Since our government continues to pursue the idea that everyone from the imprudent speculator and even the fraudulent buyer who overstated his income, along with the bankers who literally stole billions, can and will be allowed to rip off the public treasury, creating tax burdens forever for ourselves and our children in a futile attempt to prop up home prices along with screwing future buyers by keeping homes unaffordable, I am forced to advocate that you, The Prudent American, do back to the bankers and your neighbor what the bankers and your neighbor did…

I know, its a radical step.  And one more time, you need to consult with both a CPA and attorney before taking any such step – spend the couple hundred bucks to get both in the same room and go over exactly what this entails and what sort of impact it may have on you.

But it would appear to me, at this time, that this is the only way you can recover at least some of the tax burden that you have been thus far and will be in the future assessed for our government’s idiocy and pernicious theft of taxpayer dollars.

By the following month, November, the suggestion had gone mainstream.  “Should you keep paying your mortgage?” asked Kathleen Pender, the San Francisco Chronicle‘s personal finance columnist.  “If you have significant equity in your home, absolutely.  If you don’t, it’s getting harder to answer that question, especially when our government keeps giving people who owe more than their homes are worth so many reasons not to pay.”

Pender went on to quote Schiff and to outline precise, practical steps a homeowner could take.

Now again, all of this was last October and November.  So here’s my question:  Now that the Obama administration has rolled out a $275-billion “homeowner rescue” plan, why aren’t we hearing more about this?

What Schiff and Pender and Denninger laid out is a concrete plan of action in which you can reclaim what’s rightfully yours.

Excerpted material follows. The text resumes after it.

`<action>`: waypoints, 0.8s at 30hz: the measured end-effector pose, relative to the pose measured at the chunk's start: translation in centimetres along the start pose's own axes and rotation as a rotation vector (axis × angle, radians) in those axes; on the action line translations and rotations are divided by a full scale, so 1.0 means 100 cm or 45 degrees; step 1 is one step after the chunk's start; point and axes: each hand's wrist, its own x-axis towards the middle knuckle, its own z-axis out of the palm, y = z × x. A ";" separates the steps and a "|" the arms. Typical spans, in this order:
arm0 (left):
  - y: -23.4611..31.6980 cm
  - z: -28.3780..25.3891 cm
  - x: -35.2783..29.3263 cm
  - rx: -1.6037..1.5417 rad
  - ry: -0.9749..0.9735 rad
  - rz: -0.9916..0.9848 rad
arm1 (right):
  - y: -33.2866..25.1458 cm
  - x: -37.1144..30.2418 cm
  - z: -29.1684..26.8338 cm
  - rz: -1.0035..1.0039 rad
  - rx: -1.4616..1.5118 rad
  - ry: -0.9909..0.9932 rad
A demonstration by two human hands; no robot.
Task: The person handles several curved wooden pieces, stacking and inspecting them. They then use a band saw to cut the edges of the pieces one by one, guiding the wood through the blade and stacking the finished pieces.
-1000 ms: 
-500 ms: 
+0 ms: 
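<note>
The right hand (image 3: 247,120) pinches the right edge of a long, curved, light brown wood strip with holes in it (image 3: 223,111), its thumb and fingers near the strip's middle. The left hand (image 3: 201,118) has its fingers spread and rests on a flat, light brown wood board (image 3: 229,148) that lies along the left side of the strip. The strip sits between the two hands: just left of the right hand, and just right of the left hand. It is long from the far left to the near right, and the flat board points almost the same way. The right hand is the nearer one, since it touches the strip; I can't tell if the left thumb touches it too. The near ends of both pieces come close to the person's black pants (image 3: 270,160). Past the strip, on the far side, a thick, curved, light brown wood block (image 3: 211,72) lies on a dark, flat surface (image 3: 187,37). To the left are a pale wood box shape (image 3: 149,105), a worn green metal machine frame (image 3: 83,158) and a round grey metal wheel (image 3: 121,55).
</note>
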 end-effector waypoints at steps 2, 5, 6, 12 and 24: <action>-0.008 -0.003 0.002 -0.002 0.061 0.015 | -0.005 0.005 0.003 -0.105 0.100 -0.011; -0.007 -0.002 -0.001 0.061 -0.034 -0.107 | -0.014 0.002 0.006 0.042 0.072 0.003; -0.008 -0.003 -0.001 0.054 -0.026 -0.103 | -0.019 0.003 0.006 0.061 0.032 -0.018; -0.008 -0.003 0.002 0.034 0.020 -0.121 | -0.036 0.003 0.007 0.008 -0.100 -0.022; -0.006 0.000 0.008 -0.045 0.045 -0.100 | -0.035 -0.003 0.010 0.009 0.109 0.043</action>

But we don’t hear any of that now.  All we hear instead is what might be called “resentment rhetoric.”  A long, dragged-out whine, and a misdirected one at that — targeting not the banksters, but solely the irresponsible homeowners.

Typical of this is the Tennessee Republican Party, which has begun selling bumper stickers saying “Honk if you’re paying my mortgage.”  4000 have been sold in five days, at $5 each, or three for $12.

This is the source of my frustration with Rick Santelli’s infamous “rant.”  It really doesn’t matter whether he nailed it last fall on the insolvency of the banks.  In popping off about the homeowner bailout, without taking the banksters to task at the same moment, he took his eye off the ball.  Especially because the plan doesn’t even help the people it claims to help — because it won’t enable them to build equity in their homes.  Indeed, they’ll likely end up further in hock to their lenders.

Imagine if someone could harness the frustration of these underwater “homeowners” (glorified renters, really) with the frustration of the people who’ve managed to keep up with their payments… and directed all that outrage toward the banks and the Federal Reserve that created the whole mess.

Instead they’re divided along red state-blue state lines — resentful right-wingers fed up with “deadbeat” homeowners who only followed the advice of esteemed leaders like Alan Greenspan and can’t understand why they’ve become an object of such vitriol.  Just look at the comments thread in the Wall Street Journal blogpost about the bumper stickers to see what I mean.

If I were more conspiracy-minded, I’d think it was all a bankster plot.  Divide and conquer.

It’s a sorry state of affairs in this country when they don’t even have to resort to such efforts.

On another matter: The Fed just told Bloomberg to go jump in the lake.  Bloomberg sued the Fed under the Freedom of Information Act to find out just what sort of toxic “assets” it was taking onto its books, and from whom.  The Fed’s rationale is fascinating — that the New York Fed, where most of the relevant documents sit, is not subject to FOIA requirements.  Is that because it’s not really a government entity?  The mind reels.

The Treasury can’t make that argument.  It’s under court order to comply with a similar FOIA filing by Fox Business.  The deadline is March 23.  We shall see.